- **WHAT YOU HAVE TO DO**
Exactly as they appear, copy the lines from the start of the entries below to the line containing "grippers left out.", both ends included.

Collected data entries:
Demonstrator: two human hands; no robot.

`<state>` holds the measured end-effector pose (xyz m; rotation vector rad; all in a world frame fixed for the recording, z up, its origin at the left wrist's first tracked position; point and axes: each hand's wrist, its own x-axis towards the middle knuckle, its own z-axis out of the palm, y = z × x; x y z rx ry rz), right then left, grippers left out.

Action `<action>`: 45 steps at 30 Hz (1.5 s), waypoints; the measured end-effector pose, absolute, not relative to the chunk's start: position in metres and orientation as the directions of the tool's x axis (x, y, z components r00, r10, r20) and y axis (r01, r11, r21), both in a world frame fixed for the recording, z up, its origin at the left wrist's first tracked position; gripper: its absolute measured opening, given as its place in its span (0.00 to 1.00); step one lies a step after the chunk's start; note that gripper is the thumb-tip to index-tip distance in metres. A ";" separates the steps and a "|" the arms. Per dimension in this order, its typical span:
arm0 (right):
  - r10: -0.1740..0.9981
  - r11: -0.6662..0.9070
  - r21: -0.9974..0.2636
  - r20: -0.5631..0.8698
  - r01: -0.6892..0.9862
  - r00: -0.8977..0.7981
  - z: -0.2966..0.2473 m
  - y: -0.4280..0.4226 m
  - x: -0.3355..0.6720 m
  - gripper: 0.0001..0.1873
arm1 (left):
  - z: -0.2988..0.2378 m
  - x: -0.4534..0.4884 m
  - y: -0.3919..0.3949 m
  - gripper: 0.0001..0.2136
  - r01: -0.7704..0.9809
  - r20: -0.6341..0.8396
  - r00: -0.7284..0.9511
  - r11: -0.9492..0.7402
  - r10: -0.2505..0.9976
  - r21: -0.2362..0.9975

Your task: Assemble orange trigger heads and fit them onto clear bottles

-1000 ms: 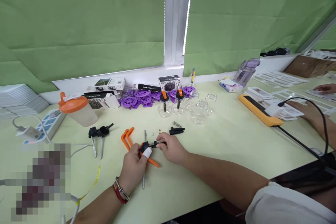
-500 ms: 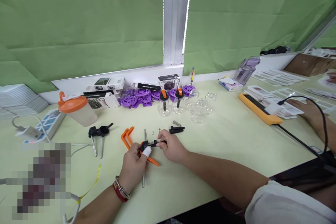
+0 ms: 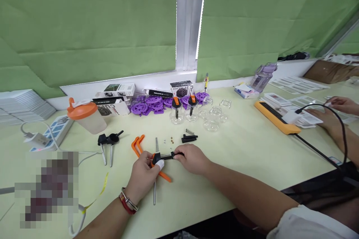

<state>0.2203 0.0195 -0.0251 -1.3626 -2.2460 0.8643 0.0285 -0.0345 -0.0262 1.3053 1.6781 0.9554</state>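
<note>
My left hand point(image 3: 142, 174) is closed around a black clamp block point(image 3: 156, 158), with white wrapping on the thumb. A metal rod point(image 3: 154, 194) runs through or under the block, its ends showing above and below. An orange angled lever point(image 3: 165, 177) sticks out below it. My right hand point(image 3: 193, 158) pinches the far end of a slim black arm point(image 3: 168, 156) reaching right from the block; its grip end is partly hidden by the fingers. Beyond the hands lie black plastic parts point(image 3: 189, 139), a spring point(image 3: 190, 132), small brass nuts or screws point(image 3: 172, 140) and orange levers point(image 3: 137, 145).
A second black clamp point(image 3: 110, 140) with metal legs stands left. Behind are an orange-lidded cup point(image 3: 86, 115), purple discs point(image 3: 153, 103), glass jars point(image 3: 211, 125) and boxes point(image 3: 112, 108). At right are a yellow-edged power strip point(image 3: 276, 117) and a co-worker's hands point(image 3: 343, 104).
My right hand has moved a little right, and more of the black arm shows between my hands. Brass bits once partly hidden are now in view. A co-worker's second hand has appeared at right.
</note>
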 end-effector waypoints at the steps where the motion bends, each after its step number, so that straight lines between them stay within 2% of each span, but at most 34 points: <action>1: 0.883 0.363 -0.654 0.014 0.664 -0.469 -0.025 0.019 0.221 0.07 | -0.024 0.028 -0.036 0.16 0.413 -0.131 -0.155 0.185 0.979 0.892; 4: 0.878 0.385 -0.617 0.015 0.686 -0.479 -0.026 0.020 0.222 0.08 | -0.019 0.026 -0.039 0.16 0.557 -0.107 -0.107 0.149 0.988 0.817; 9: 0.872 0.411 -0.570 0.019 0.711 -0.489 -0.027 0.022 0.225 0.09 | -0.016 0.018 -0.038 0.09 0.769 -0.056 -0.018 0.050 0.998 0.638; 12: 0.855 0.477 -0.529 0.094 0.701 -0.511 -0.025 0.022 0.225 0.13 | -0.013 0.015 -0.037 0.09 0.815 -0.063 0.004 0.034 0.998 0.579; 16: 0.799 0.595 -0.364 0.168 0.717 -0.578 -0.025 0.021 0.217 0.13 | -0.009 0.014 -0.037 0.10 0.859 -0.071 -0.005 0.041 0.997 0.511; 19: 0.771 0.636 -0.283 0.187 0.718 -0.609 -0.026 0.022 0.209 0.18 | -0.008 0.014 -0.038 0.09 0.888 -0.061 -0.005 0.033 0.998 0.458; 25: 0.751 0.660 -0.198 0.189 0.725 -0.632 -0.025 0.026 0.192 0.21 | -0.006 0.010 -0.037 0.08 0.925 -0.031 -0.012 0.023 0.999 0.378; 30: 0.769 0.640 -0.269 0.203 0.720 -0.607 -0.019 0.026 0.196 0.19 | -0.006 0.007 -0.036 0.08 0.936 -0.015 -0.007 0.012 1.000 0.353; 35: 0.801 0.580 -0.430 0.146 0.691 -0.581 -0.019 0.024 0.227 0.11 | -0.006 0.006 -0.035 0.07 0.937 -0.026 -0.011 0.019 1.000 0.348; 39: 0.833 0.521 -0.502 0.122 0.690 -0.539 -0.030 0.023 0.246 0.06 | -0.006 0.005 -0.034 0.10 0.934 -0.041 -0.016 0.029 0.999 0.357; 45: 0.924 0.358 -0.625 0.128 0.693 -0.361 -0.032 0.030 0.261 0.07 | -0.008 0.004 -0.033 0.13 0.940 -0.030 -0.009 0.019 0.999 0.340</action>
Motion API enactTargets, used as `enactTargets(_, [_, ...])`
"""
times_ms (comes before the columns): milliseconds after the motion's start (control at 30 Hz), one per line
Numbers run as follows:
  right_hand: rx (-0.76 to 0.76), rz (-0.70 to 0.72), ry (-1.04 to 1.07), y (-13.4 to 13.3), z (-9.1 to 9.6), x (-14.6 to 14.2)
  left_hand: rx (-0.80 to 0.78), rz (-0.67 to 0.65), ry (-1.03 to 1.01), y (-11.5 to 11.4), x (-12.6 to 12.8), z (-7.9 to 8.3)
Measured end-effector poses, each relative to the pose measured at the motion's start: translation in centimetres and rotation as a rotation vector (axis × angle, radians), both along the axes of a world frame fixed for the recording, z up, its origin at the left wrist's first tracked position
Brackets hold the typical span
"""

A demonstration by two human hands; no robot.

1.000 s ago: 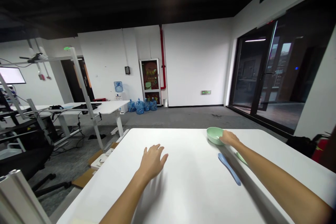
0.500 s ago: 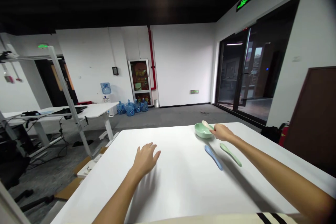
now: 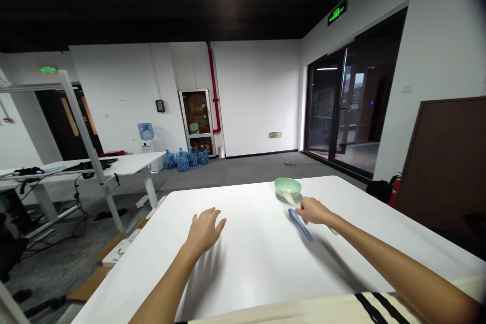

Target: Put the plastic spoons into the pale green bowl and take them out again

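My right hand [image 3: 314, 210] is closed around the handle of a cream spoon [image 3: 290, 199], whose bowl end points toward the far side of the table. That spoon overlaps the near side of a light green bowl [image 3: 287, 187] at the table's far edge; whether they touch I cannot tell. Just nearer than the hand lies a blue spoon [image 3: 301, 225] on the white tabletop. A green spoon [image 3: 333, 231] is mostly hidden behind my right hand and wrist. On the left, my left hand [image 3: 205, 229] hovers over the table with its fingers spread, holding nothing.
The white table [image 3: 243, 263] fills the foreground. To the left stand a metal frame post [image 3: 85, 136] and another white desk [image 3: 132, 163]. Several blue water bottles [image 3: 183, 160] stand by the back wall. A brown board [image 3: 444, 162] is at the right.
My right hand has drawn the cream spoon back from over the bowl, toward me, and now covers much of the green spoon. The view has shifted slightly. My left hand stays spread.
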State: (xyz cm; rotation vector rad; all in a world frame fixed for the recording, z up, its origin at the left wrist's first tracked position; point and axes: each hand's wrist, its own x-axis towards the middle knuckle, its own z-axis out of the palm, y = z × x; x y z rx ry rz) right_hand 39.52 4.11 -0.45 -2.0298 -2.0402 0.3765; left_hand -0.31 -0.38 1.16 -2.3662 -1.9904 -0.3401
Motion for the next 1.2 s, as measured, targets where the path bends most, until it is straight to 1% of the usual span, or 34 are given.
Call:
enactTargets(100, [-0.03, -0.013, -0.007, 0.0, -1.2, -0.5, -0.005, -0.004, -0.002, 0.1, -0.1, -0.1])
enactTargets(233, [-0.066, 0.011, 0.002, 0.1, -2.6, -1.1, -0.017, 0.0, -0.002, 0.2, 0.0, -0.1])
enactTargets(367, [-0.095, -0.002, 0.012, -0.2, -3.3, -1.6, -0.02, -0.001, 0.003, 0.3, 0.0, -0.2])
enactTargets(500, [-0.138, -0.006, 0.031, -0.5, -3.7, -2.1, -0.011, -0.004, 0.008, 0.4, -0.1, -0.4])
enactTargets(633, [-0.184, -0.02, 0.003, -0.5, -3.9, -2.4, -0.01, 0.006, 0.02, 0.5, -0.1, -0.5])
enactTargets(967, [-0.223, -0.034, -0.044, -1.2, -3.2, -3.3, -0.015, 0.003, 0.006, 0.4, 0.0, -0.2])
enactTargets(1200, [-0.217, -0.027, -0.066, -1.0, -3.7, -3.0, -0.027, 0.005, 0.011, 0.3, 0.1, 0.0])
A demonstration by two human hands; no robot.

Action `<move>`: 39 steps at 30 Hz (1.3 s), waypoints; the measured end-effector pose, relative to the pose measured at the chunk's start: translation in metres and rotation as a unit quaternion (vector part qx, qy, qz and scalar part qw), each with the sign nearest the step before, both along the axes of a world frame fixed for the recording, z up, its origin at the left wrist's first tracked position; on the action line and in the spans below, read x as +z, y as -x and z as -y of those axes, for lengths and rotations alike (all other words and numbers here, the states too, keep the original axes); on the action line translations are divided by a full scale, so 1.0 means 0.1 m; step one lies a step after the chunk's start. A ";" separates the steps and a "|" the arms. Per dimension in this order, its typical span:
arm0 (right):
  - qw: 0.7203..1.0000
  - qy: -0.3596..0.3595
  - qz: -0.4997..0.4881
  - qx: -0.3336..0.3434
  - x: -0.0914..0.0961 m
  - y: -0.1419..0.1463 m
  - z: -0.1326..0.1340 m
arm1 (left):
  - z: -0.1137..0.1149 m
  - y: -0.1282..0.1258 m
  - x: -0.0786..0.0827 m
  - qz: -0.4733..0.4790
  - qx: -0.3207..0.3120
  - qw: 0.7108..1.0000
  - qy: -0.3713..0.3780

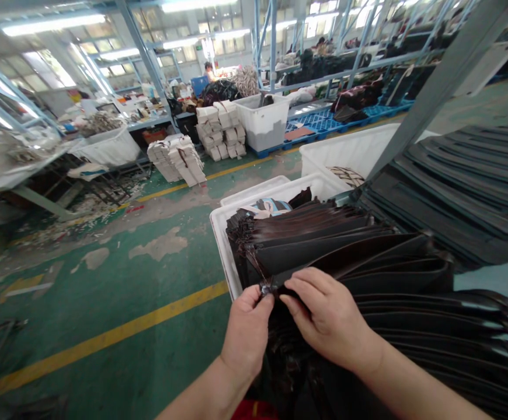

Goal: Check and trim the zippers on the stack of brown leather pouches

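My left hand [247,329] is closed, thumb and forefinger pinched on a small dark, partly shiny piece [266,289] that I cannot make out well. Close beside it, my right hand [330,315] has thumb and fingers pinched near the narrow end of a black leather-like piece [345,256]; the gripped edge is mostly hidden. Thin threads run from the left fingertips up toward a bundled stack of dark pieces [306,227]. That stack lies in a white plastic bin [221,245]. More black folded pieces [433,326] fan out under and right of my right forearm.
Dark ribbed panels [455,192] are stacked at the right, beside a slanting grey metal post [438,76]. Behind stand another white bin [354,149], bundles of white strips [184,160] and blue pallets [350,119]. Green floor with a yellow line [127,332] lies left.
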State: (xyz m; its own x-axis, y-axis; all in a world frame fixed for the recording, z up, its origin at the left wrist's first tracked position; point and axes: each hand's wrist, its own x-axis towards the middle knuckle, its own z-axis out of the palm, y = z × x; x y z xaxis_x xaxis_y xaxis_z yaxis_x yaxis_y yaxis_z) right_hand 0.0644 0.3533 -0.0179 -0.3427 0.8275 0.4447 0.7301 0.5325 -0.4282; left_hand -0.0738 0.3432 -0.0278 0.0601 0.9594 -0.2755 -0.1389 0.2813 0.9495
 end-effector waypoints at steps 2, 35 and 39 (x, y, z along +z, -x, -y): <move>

- **SOLUTION BELOW**
Demonstrator: two human hands; no robot.

`<state>` holds the measured end-effector pose (xyz m; rotation vector rad; all in a world frame fixed for the recording, z up, its origin at the left wrist's first tracked position; point and axes: each hand's wrist, its own x-axis towards the middle knuckle, its own z-axis out of the palm, y = z × x; x y z rx ry rz), right then left, grippers left out.

The exercise has been completed in full.